Après s’être essayé au style romantique allemand (Les Fées), puis italien (La Défense d’aimer), Wagner voulait conquérir Paris. Il créa donc une oeuvre dans la veine du « grand opéra à la française » avec la volonté – déjà- de le surpasser : un sujet historique traité en cinq actes avec un ballet au troisième, de grandes scènes permettant de déployer de vastes parties chorales, des décors grandioses animés par des machineries aux effets spectaculaires et pas moins de douze solistes ! Mais l’oeuvre créée initialement pour Paris, et donc pensée sur un livret en français – surnommée par ailleurs par Hans von Bülow de meilleur opéra de… Meyerbeer ! – mit un quart de siècle pour arriver dans la capitale.
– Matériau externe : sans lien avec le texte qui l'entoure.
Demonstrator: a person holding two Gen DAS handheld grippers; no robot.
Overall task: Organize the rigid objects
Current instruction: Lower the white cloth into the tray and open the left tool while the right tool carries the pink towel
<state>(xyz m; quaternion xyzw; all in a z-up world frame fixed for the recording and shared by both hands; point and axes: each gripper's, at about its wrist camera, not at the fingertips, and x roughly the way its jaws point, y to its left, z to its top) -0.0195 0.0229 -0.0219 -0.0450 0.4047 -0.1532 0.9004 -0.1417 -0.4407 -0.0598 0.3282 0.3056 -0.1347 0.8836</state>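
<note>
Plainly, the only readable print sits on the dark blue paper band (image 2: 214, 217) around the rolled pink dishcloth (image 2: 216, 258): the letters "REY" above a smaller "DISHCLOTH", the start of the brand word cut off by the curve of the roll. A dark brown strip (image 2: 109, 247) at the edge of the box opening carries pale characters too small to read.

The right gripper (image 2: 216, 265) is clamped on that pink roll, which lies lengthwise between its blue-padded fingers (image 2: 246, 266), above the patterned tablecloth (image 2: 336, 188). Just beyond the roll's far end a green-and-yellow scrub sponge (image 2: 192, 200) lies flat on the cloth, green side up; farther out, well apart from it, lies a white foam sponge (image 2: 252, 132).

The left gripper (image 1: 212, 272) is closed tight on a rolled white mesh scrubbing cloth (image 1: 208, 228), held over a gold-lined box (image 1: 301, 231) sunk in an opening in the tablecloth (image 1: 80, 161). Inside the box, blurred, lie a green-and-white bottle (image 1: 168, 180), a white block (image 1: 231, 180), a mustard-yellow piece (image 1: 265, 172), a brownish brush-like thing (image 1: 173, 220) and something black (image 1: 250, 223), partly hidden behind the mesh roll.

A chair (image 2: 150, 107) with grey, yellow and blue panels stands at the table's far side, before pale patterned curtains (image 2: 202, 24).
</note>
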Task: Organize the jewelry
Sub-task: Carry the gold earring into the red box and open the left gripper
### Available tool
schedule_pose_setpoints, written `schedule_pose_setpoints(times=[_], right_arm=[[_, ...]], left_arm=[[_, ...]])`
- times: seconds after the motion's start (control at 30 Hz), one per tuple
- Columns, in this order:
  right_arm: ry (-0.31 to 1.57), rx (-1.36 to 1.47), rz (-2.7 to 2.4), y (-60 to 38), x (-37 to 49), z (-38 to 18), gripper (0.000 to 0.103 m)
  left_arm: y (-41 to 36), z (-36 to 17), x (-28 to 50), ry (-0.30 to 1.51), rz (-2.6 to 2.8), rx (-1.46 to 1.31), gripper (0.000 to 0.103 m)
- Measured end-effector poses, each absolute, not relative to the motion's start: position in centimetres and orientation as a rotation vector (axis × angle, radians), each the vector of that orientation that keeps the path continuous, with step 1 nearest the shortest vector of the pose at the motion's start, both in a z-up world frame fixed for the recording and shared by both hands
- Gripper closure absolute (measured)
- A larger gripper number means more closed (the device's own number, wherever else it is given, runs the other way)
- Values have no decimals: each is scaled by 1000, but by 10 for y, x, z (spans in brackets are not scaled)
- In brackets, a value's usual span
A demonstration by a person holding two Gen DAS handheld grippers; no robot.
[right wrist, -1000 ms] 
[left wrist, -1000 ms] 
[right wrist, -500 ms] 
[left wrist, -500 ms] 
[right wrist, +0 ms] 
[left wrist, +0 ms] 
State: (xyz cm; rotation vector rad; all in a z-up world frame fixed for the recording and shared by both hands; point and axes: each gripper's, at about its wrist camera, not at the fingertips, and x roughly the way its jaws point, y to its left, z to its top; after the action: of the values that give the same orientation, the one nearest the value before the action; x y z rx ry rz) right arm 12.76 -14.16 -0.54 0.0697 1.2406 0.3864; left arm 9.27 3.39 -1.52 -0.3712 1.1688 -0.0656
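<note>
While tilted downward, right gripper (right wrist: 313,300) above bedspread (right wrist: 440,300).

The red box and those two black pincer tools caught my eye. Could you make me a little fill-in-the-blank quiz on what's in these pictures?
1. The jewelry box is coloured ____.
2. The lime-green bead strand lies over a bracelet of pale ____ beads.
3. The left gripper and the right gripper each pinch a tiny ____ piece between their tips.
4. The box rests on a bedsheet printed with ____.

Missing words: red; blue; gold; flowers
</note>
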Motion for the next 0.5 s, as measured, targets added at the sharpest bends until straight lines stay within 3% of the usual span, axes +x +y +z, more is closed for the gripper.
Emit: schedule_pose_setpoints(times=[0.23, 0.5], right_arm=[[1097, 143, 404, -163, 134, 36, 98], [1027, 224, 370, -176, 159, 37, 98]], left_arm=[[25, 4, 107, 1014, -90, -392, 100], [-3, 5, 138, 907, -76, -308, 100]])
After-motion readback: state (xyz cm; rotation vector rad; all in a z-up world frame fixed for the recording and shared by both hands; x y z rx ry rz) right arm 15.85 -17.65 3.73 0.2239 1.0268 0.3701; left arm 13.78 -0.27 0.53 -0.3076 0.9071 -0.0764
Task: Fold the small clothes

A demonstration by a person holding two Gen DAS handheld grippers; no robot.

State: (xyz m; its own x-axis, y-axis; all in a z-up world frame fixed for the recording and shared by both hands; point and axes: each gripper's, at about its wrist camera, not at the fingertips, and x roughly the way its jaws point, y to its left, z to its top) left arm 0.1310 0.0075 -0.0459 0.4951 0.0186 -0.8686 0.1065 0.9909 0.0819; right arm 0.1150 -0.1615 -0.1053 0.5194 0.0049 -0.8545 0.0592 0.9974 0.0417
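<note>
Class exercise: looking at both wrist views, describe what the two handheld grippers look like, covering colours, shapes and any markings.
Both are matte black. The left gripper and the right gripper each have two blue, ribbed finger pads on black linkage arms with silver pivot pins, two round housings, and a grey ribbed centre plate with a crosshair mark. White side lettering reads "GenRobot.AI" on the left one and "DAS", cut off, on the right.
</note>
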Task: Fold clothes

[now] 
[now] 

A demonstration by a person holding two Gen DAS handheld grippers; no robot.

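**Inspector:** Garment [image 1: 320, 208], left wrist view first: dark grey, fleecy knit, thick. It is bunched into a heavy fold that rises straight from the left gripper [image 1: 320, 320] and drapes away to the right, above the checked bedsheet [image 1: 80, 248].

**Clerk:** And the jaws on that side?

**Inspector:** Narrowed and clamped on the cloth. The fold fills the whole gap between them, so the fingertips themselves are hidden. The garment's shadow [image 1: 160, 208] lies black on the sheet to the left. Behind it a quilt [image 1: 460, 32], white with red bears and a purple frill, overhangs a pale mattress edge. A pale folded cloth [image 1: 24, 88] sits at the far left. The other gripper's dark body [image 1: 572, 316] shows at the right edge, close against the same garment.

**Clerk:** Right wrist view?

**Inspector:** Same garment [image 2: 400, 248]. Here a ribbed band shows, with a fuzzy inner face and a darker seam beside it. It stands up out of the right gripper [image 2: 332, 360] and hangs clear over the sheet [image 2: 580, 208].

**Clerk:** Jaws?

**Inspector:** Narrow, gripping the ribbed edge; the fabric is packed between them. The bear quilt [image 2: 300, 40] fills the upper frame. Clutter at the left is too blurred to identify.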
La véritable histoire de Nicola Lorenzo, dit Cola di Rienzo (1313-1354), démarre de façon héroïque. Il s’éleva contre la corruption à Rome, et ce fils de boulanger poussa le peuple à se soulever contre les clans dominants. Il se fit acclamer comme nouveau tribun, mais sa mégalomanie lui valut des ennemis en haut lieu, et il finit assassiné. Wagner reprend les grands traits du roman de Bulwer, mais idéalise le héros.
Pour la création de son oeuvre colossale, Richard Wagner fit appel à la collaboration de chanteurs de renom, dont le ténor Josef Tichatschek (dans le rôle titre) et l’égérie du compositeur, Wilhelmine Schröder-Devrient (dans celui du rôle travesti d’Adriano) qui, par la suite, devait créer les rôles de Senta (Le Vaisseau fantôme) ainsi que celui de Venus (Tannhäuser). Commencée à six heures du soir, la représentation ne finit qu’après minuit. A l’issue du troisième acte, le compositeur raconte qu’il constata horrifié qu’ “ il était aussi tard que si l’on avait joué Le Freischütz tout entier ” (Mein Leben/Ma Vie). Dès le lendemain de la première, le compositeur envisage d’opérer des coupures dans la partition. Rencontrant l’opposition farouche de Tichatschek qui rétorqua au “père” de l’oeuvre : “ Je ne laisserai rien supprimer – c’est trop divinement beau.”
Six représentations de Rienzi eurent lieu les jours suivant la première, rencontrant à chaque soirée un succès identique. Mais, conscient des proportions démesurées de son ouvrage, et surtout afin de mieux faire accepter l’opéra sur d’autres scènes que celle de Dresde, Wagner proposa de couper l’oeuvre en deux soirées distinctes (La Grandeur de Rienzi, puis, le lendemain, La Chute de Rienzi). Cette formule ne séduisit jamais véritablement le public … qui ne voyait pas trop les raisons de payer deux fois le prix de sa place pour assister à l’ouvrage dans son intégralité ! Wagner finit par opérer de sévères coupures dans la partition, et c’est sous des formes “hybrides” que l’opéra est depuis (rarement) représenté sur les grandes scènes internationales.
Sous différentes formes donc, Rienzi fut longtemps un opéra très représenté, en Allemagne notamment. À Dresde, la 100ème représentation fut donnée en 1873, et la 200ème en 1908. Mais la faveur dont il jouit sous le IIIe Reich lui fut fatale. En effet, le héros romantique investi d’une grande mission politique fascina particulièrement Hitler qui se fit offrir une partition autographe de l’opéra par la famille Wagner pour ses cinquante ans, détruite dans l’incendie de Berlin. Régulièrement utilisée dans les films de propagande, l’ouverture de Rienzi devint dans les années l’hymne non-officiel du parti nazi. L’opéra ne s’est jamais remis de cette trop grande faveur.
De plus, très longue, trop longue par moments, la version complète est rarement jouée et/ou enregistrée. Seule l’ouverture est souvent exécutée, en concert notamment.
Il est juste de noter que Wagner lui-même considérait que cette oeuvre était loin de représenter ses vues sur ce que devait être la musique : le compositeur appelait Rienzi son « braillard » ou son « péché artistique de jeunesse ».